Pakar Ungkap Kejanggalan Dalam Kasus Korupsi Tom Lembong

Penetapan dan penahanan Thomas Trikasih Lembong atau Tom Lembong menjadi tersangka impor gula menimbulkan pertanyaan. Kasus dugaan korupsi yang terjadi periode 2015-2016 itu, baru diusut Kejaksaan Agung (Kejagung). Hal tersebut memunculkan kejanggalan. Dosen Hukum Pidana Fakultas Hukum UGM, Muhammad Fatahillah Akbar menyoroti kasus dugaan korupsi impor gula itu yang menyeret Menteri Perdagangan periode 2015-2016, Thomas Trikasih Lembong atau Tom Lembong menjadi tersangka. “Kasus Tom Lembong ini, perlu dicek dulu karena kalau dalam konteks Pasal 2 dan 3 Undang-undang Tindak Pidana Korupsi, apakah unsur perbuatan melawan hukum dan penyalahgunaan wewenang itu terpenuhi?” ujar Muhammad Fatahillah Akbar.

Berdasarkan press release yang dikeluarkan Pusat Penerangan Hukum Kejaksaan Agung, kerugian negara itu dilihat dari keuntungan yang diterima oleh perusahaan swasta yang menerima impor gula kristal mentah.
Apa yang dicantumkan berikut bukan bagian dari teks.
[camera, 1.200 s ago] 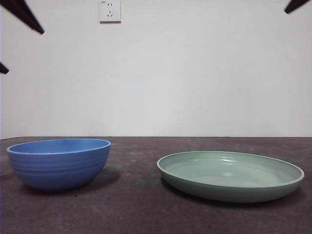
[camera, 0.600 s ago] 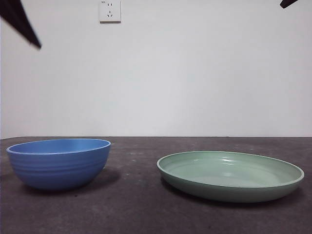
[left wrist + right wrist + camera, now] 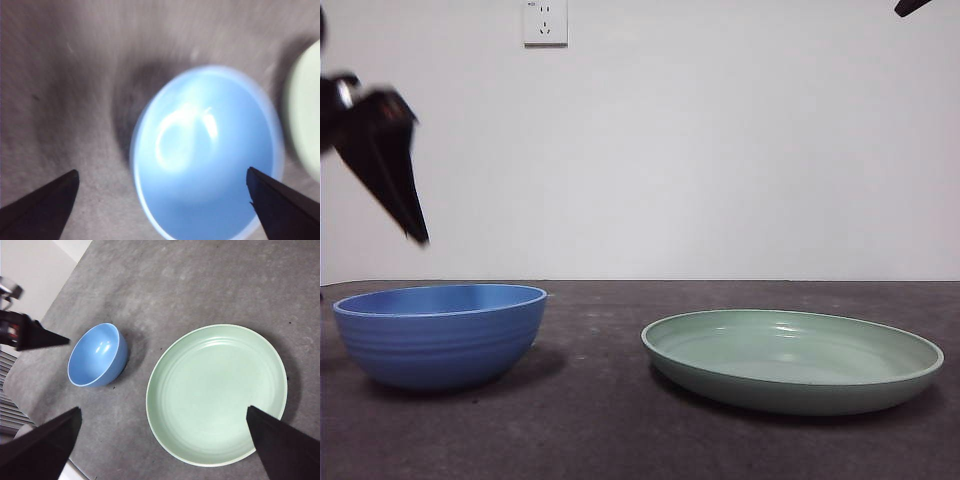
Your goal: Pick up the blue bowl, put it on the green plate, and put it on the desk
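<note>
The blue bowl [image 3: 440, 335] stands upright on the desk [image 3: 600, 430] at the left, empty. About a hand's width to its right lies the green plate [image 3: 790, 360], also empty. My left gripper [image 3: 390, 170] hangs above the bowl's left side, apart from it. In the blurred left wrist view its jaws [image 3: 161, 171] are open wide over the bowl [image 3: 205, 155]. My right gripper [image 3: 163, 409] waits high up and open, looking down on the bowl [image 3: 97, 355], the plate [image 3: 217, 395] and the left arm [image 3: 30, 335].
A white wall with a socket [image 3: 545, 22] closes the back of the desk. The desk's edge [image 3: 30, 365] runs close behind the bowl in the right wrist view. The right arm shows only as a black tip [image 3: 912, 6] at the top corner.
The left gripper has dropped from the top left corner down toward the bowl. Bowl, plate and right arm have stayed where they were.
</note>
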Tool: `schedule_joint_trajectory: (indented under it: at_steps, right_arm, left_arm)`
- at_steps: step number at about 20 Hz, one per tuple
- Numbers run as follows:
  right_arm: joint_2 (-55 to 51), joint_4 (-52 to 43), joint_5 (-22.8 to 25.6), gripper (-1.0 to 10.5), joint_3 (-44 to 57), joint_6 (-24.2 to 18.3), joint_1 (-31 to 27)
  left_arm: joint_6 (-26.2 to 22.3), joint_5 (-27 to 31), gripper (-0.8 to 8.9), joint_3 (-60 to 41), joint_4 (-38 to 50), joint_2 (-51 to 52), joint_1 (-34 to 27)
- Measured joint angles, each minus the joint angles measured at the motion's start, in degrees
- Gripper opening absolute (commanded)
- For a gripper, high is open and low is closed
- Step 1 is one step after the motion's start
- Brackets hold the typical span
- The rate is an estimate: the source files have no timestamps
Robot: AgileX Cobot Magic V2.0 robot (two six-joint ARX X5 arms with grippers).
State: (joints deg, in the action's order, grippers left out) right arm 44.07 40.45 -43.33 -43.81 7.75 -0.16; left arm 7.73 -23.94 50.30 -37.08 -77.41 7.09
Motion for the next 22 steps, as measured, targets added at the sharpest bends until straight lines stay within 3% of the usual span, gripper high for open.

Akbar mempertanyakan, siapa yang menghitung kerugian keuangan negara itu. Apakah Badan Pemeriksa Keuangan (BPK) atau Badan Pengawasan Keuangan dan Pembangunan (BPKP). Hal ini untuk memastikan, angka kerugian yang diklaim dalam kasus ini dihitung secara valid dan akurat oleh lembaga yang kompeten, bukan hanya berdasarkan perkiraan dari penyidik atau kejaksaan. Dalam kasus ini, yang diperkaya adalah korporasi swasta karena dari delapan swasta itu menerima Rp400 miliar. Padahal, ini harus dilihat juga, kerugian itu bukan kerugian keuangan negara secara langsung, tapi juga dari PT PPI yang merupakan BUMN. Akbar kemudian mengasumsikan, kerugian BUMN ini kemudian dikategorikan sebagai kerugian negara seluruhnya. Padahal, harus diperhitungkan lagi, modal disetor negara berapa dan lain sebagainya. Ia turut mempertanyakan mengapa kasus tahun 2015 baru diusut di tahun 2023, sesuai dengan waktu penyidikan, meskipun kasus itu belum kadaluarsa. Lantas, apakah kerugian yang dialami oleh BUMN ini bisa disebut sebagai kerugian keuangan negara?

Menurut Akbar, itu bisa menimbulkan debat yang panjang, tapi sudah banyak putusan yang menyebut kerugian BUMN bisa dikategorikan sebagai kerugian negara. “Seharusnya tidak serta merta (kerugian BUMN adalah kerugian negara). Misalkan, Rp400 miliar itu, apakah keuntungan potensial? Karena berdasarkan putusan Mahkamah Konstitusi (MK) Nomor 25 Tahun 2012, kerugiannya itu harus aktual, bukan potensial,” ucapnya. Putusan Mahkamah Konstitusi (MK) Nomor 25/PUU-X/2012 menyatakan bahwa dalam konteks tindak pidana korupsi, kerugian keuangan negara harus bersifat aktual (nyata) dan bukan hanya kerugian potensial (perkiraan kerugian yang belum terjadi). Putusan ini menegaskan bahwa unsur merugikan keuangan negara harus didasarkan pada kerugian yang telah terjadi dan nyata, bukan sekadar potensi kerugian atau estimasi. Putusan ini lahir untuk mencegah penafsiran yang terlalu luas dan subyektif dalam menghitung kerugian negara pada kasus korupsi.